WORK TASK: Reproduce the listing in full. Keep every character unchanged.

───── INFORMATION SUPPLIED ─────

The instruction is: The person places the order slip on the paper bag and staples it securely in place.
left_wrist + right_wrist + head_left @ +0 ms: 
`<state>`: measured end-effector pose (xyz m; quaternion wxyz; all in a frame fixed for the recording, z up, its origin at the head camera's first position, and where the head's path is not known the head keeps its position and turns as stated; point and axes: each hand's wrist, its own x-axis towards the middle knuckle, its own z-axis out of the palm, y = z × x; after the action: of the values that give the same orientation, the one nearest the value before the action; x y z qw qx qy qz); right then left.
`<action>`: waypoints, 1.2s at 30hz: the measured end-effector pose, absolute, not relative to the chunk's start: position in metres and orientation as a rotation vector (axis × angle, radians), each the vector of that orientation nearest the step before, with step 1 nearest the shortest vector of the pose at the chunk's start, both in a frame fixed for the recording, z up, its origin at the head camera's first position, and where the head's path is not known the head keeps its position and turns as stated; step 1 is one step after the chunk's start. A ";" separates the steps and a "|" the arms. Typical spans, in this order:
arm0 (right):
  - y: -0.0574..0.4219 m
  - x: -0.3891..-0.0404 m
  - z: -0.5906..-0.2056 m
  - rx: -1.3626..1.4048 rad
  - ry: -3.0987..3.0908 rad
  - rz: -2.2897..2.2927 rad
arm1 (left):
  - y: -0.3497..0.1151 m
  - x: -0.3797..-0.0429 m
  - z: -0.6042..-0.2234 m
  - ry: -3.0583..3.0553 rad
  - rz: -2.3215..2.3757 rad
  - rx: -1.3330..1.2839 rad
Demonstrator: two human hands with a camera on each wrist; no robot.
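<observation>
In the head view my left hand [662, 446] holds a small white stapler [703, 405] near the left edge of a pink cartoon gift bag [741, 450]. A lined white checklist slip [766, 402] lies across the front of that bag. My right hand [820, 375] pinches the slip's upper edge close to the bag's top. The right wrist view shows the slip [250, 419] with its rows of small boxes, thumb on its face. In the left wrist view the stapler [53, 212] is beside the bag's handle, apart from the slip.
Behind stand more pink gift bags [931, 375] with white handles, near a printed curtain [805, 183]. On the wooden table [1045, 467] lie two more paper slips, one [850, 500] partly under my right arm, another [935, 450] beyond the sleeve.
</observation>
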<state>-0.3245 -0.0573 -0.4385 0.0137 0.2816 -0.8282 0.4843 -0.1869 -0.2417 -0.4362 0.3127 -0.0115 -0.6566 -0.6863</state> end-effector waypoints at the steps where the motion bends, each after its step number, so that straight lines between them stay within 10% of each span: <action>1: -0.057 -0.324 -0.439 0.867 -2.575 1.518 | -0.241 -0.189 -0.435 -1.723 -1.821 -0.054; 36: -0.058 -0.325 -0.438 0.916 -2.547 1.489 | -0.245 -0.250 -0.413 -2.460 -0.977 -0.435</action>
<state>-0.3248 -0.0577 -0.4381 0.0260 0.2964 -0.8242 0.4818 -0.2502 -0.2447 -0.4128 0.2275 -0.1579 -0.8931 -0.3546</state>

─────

WRITTEN REPLY:
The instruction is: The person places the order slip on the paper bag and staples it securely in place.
left_wrist + right_wrist + head_left @ +0 ms: 
`<state>`: measured end-effector pose (xyz m; quaternion wxyz; all in a frame fixed for the recording, z up, its origin at the head camera's first position, and where the head's path is not known the head keeps its position and turns as stated; point and axes: each hand's wrist, its own x-axis towards the middle knuckle, its own z-axis out of the palm, y = z × x; after the action: of the values that give the same orientation, the one nearest the value before the action; x y z qw qx qy qz); right then left.
`<action>`: waypoints, 1.2s at 30hz: the measured end-effector pose, absolute, not relative to the chunk's start: position in metres and orientation as a rotation vector (axis × angle, radians), each the vector of that orientation nearest the step before, with step 1 nearest the shortest vector of the pose at the chunk's start, both in a frame fixed for the recording, z up, its origin at the head camera's first position, and where the head's path is not known the head keeps its position and turns as stated; step 1 is one step after the chunk's start. A ";" separates the steps and a "|" the arms. Typical spans, in this order:
arm0 (right):
  - y: -0.0574..0.4219 m
  - x: -0.3891..-0.0404 m
  - z: -0.5906..-0.2056 m
  - rx: -1.3626..1.4048 rad
  - ry: -3.0987..3.0908 rad
  - rz: -2.2897..2.2927 rad
arm1 (left):
  - y: -0.3497..0.1151 m
  - x: -0.3797..-0.0429 m
  - z: -0.6042..-0.2234 m
  - ry: -3.0583..3.0553 rad
  - rz: -2.3215..2.3757 rad
  - rx: -1.3330..1.2839 rad
Demonstrator: two human hands with a camera on each wrist; no robot.
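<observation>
In the head view my left hand [662, 446] holds a small white stapler [703, 405] near the left edge of a pink cartoon gift bag [741, 450]. A lined white checklist slip [766, 402] lies across the front of that bag. My right hand [820, 375] pinches the slip's upper edge close to the bag's top. The right wrist view shows the slip [250, 419] with its rows of small boxes, thumb on its face. In the left wrist view the stapler [53, 212] is beside the bag's handle, apart from the slip.
Behind stand more pink gift bags [931, 375] with white handles, near a printed curtain [805, 183]. On the wooden table [1045, 467] lie two more paper slips, one [850, 500] partly under my right arm, another [935, 450] beyond the sleeve.
</observation>
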<state>-0.3245 -0.0573 -0.4385 0.0137 0.2816 -0.8282 0.4843 -0.1869 -0.2417 -0.4362 0.3127 -0.0115 -0.6566 -0.6863</state> end-effector waypoints at the steps where the motion bends, each after its step number, so that straight lines between them stay within 10% of each span: <action>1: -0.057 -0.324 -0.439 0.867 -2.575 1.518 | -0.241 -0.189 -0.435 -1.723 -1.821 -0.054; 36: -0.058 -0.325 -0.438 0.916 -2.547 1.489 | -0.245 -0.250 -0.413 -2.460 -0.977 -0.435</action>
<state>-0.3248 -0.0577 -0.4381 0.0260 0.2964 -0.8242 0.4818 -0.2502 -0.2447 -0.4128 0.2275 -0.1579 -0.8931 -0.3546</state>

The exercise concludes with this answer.